What is expected: Each line of the data must be reproduced as it appears.

Task material:
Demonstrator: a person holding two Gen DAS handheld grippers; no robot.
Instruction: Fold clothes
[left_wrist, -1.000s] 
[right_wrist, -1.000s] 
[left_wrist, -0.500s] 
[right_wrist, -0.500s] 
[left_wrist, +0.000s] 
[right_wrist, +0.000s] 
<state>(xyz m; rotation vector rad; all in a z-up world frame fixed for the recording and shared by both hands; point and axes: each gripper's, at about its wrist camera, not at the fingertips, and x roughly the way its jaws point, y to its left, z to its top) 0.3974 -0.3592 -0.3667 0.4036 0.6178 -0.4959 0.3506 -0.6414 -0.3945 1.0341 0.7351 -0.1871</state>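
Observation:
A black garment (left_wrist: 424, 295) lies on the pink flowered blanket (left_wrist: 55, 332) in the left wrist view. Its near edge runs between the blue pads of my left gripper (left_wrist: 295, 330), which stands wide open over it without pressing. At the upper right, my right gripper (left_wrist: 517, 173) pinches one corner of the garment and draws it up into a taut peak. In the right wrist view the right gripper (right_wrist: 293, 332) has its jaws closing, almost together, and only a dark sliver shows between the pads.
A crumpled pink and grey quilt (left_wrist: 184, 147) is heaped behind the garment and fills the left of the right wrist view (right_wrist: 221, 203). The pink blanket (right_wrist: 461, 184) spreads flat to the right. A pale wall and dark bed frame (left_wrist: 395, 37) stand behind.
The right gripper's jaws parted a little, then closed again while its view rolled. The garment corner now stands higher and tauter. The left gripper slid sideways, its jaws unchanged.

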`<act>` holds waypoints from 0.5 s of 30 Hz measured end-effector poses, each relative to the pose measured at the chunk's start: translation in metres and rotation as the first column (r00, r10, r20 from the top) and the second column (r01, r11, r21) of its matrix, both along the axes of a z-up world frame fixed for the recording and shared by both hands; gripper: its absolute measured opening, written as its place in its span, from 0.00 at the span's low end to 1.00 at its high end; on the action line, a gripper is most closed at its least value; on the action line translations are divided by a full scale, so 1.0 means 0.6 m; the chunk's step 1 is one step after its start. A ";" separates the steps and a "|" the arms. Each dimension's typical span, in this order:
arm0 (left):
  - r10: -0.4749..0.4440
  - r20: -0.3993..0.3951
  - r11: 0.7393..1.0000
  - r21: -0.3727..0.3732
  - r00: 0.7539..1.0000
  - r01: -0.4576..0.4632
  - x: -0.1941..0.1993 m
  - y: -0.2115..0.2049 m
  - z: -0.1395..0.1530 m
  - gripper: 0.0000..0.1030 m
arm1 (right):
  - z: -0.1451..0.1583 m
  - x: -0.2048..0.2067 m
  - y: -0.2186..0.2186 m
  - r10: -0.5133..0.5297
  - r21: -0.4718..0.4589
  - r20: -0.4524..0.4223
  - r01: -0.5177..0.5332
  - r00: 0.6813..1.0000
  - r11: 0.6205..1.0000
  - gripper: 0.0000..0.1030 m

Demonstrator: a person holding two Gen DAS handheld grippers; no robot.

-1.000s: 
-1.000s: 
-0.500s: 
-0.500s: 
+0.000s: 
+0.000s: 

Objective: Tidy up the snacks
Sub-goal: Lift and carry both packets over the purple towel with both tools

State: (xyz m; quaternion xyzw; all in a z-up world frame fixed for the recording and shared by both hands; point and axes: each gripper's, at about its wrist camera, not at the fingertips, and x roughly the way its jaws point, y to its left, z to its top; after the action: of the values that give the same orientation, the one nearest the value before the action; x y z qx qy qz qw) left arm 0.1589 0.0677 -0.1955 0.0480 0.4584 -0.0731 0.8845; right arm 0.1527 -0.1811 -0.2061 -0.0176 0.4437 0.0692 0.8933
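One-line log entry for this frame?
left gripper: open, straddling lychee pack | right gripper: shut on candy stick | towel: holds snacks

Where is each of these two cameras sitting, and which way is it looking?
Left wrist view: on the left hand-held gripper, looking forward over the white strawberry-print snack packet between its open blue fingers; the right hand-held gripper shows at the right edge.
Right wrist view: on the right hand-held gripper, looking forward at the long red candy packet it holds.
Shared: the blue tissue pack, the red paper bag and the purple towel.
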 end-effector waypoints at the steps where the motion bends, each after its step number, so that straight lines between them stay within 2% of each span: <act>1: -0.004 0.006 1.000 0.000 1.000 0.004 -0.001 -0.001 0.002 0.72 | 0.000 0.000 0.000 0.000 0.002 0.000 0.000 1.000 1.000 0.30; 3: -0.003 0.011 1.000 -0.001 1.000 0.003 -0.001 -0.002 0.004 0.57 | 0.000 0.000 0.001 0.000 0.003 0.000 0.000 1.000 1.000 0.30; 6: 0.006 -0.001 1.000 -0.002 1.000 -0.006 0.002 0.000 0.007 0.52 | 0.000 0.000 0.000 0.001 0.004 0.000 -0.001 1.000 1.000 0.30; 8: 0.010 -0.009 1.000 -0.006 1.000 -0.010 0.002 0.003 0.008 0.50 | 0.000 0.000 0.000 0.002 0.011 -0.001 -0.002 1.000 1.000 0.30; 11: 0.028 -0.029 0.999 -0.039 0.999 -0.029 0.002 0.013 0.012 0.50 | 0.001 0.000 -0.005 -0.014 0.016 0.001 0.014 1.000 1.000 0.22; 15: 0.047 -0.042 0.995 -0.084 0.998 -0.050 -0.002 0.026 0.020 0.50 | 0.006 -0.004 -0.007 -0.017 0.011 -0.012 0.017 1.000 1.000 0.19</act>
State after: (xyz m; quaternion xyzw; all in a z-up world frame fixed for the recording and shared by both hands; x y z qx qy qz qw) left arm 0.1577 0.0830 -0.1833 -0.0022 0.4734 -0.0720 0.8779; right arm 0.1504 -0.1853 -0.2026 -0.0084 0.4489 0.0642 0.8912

Answer below:
Demonstrator: a person holding two Gen DAS handheld grippers; no robot.
Instruction: Fold clothes
[left_wrist, -1.000s] 
[right_wrist, -1.000s] 
[left_wrist, -0.500s] 
[right_wrist, -0.500s] 
[left_wrist, +0.000s] 
[right_wrist, +0.000s] 
<state>(xyz m; rotation vector rad; all in a z-up world frame fixed for the recording and shared by both hands; point and axes: each gripper's, at about its wrist camera, not at the fingertips, and x roughly the way its jaws point, y to its left, z to its top) 0.3974 -0.3592 -0.3667 0.4036 0.6178 -0.4959 0.3506 -0.6414 -0.3945 1.0341 0.7351 -0.1871</state>
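Observation:
A black garment (left_wrist: 424, 295) lies on the pink flowered blanket (left_wrist: 55, 332) in the left wrist view. Its near edge runs between the blue pads of my left gripper (left_wrist: 295, 330), which stands wide open over it without pressing. At the upper right, my right gripper (left_wrist: 517, 173) pinches one corner of the garment and draws it up into a taut peak. In the right wrist view the right gripper (right_wrist: 293, 332) has its jaws closing, almost together, and only a dark sliver shows between the pads.
A crumpled pink and grey quilt (left_wrist: 184, 147) is heaped behind the garment and fills the left of the right wrist view (right_wrist: 221, 203). The pink blanket (right_wrist: 461, 184) spreads flat to the right. A pale wall and dark bed frame (left_wrist: 395, 37) stand behind.
The right gripper's jaws parted a little, then closed again while its view rolled. The garment corner now stands higher and tauter. The left gripper slid sideways, its jaws unchanged.
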
`<act>` holds waypoints from 0.5 s of 30 Hz measured end-effector poses, each relative to the pose measured at the chunk's start: translation in metres and rotation as the first column (r00, r10, r20 from the top) and the second column (r01, r11, r21) of its matrix, both along the axes of a z-up world frame fixed for the recording and shared by both hands; gripper: its absolute measured opening, written as its place in its span, from 0.00 at the span's low end to 1.00 at its high end; on the action line, a gripper is most closed at its least value; on the action line translations are divided by a full scale, so 1.0 means 0.6 m; the chunk's step 1 is one step after its start. A ";" separates the steps and a "|" the arms. Each dimension's typical span, in this order:
arm0 (left):
  - r10: -0.4749..0.4440
  - r20: -0.3993..0.3951
  - r11: 0.7393..1.0000
  - r21: -0.3727..0.3732
  - r00: 0.7539..1.0000
  - r01: -0.4576..0.4632
  - x: -0.1941..0.1993 m
  - y: -0.2115..0.2049 m
  - z: -0.1395..0.1530 m
  - gripper: 0.0000..0.1030 m
arm1 (right):
  - z: -0.1451..0.1583 m
  - x: -0.2048..0.2067 m
  - y: -0.2186..0.2186 m
  - r10: -0.5133..0.5297
  - r21: -0.4718..0.4589
  - r20: -0.4524..0.4223
  - r01: -0.5177..0.5332
  - r00: 0.6813..1.0000
  - r11: 0.6205..1.0000
  - gripper: 0.0000..0.1030 m

Demonstrator: a person holding two Gen DAS handheld grippers; no robot.

-1.000s: 
-1.000s: 
-0.500s: 
-0.500s: 
+0.000s: 
+0.000s: 

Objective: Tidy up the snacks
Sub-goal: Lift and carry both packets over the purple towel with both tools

State: (xyz m; quaternion xyzw; all in a z-up world frame fixed for the recording and shared by both hands; point and axes: each gripper's, at about its wrist camera, not at the fingertips, and x roughly the way its jaws point, y to its left, z to its top; after the action: of the values that give the same orientation, the one nearest the value before the action; x y z qx qy qz qw) left arm 0.1589 0.0677 -0.1955 0.0480 0.4584 -0.0731 0.8845; right arm 0.1527 -0.1811 -0.2061 -0.0176 0.4437 0.0692 0.8933
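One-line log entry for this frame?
left gripper: open, straddling lychee pack | right gripper: shut on candy stick | towel: holds snacks

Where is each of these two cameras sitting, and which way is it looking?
Left wrist view: on the left hand-held gripper, looking forward over the white strawberry-print snack packet between its open blue fingers; the right hand-held gripper shows at the right edge.
Right wrist view: on the right hand-held gripper, looking forward at the long red candy packet it holds.
Shared: the blue tissue pack, the red paper bag and the purple towel.
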 end-effector waypoints at the steps where the motion bends, each after its step number, so that straight lines between them stay within 2% of each span: <act>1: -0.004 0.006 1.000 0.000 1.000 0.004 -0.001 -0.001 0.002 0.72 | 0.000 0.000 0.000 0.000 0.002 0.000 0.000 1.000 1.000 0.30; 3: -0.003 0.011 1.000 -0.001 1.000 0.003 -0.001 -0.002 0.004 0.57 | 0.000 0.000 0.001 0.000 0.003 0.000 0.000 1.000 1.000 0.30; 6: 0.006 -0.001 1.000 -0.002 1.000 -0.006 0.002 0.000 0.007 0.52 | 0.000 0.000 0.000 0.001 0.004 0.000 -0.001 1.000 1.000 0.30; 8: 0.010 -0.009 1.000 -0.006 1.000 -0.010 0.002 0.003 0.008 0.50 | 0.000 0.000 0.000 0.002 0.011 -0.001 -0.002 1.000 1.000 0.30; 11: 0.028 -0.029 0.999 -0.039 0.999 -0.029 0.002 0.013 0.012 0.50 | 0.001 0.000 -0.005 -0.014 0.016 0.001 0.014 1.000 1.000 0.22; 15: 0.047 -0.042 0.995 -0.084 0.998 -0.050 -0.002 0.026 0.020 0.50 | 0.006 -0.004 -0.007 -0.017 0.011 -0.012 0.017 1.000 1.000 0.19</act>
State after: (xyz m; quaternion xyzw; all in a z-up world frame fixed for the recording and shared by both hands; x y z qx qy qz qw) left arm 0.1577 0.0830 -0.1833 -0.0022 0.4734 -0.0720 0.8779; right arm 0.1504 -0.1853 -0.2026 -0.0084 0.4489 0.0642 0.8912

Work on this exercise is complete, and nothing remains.